**Task brief:**
Give back exactly the lines of the material below that start at the line containing "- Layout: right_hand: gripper" and end at the line containing "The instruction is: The", and no others.

━━ Input data ━━

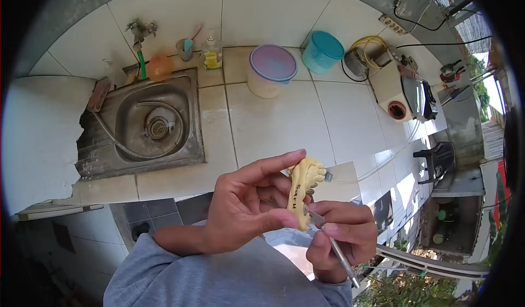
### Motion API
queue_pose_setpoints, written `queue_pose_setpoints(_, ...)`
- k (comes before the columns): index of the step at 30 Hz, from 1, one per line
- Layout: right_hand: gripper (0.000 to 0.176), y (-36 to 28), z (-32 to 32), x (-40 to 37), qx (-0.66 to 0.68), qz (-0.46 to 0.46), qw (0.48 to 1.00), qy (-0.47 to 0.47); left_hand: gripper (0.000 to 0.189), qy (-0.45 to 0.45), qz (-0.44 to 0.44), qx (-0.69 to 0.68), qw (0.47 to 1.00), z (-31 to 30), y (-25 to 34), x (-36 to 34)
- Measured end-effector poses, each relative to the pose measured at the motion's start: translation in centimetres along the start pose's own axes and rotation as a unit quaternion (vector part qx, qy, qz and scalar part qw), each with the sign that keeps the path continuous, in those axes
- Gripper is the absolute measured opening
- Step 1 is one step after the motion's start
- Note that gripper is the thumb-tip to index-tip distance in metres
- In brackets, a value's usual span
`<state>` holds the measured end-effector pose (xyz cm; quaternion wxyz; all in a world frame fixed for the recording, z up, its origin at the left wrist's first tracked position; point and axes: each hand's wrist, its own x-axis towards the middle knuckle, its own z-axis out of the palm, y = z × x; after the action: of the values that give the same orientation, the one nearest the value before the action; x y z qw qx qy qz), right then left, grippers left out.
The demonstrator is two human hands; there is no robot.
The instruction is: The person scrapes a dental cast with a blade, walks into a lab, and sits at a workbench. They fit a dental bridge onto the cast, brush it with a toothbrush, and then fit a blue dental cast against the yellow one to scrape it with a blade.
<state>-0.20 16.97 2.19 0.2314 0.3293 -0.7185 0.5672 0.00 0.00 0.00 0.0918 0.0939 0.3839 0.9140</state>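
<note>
My left hand (243, 203) grips a yellow plaster dental cast (299, 192) between thumb and fingertips, tilted on its side. Its row of moulded teeth faces right, and dark handwritten marks show on its base edge. In my right hand (347, 233) is a slim metal scalpel (342, 260), pinched between thumb and fingers. The blade points left and meets the lower part of the cast near my left thumb. The handle slants down to the right, past my fingers. Both hands are above the front edge of the tiled counter (273, 121).
A steel sink (194, 126) with a hose in it is at the left. Behind stand a soap bottle (211, 55), a purple-lidded tub (272, 69) and a turquoise tub (322, 52). A beige machine (391, 85) with a yellow hose sits at the right.
</note>
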Motion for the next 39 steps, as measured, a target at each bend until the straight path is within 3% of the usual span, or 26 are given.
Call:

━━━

**Output for this exercise:**
- Layout: right_hand: gripper (0.000 to 0.176), y (-36 to 28), z (-32 to 32), x (-40 to 37), qx (-0.66 to 0.68), qz (-0.46 to 0.46), qw (0.48 to 1.00), qy (-0.47 to 0.47); left_hand: gripper (0.000 to 0.189), qy (-0.45 to 0.45), qz (-0.44 to 0.44), qx (-0.69 to 0.68), qw (0.47 to 1.00), z (-31 to 30), y (-25 to 34), x (-36 to 34)
- Measured end-effector poses, each relative to the pose measured at the motion's start: translation in centimetres along the start pose's own axes and rotation as a unit quaternion (vector part qx, qy, qz and scalar part qw), each with the sign that keeps the path continuous, in those axes
- Gripper is the absolute measured opening
- Step 1 is one step after the motion's start
- Note that gripper is the thumb-tip to index-tip distance in metres
- In brackets, a value's usual span
`<state>` holds the measured end-effector pose (xyz cm; quaternion wxyz; all in a world frame fixed for the recording, z up, its origin at the left wrist's first tracked position; point and axes: each hand's wrist, its own x-axis towards the middle knuckle, its own z-axis out of the palm, y = z × x; after the action: of the values that give the same orientation, the one nearest the value before the action; x y z qw qx qy qz), right then left, grippers left out.
The demonstrator is two human hands; there is no robot.
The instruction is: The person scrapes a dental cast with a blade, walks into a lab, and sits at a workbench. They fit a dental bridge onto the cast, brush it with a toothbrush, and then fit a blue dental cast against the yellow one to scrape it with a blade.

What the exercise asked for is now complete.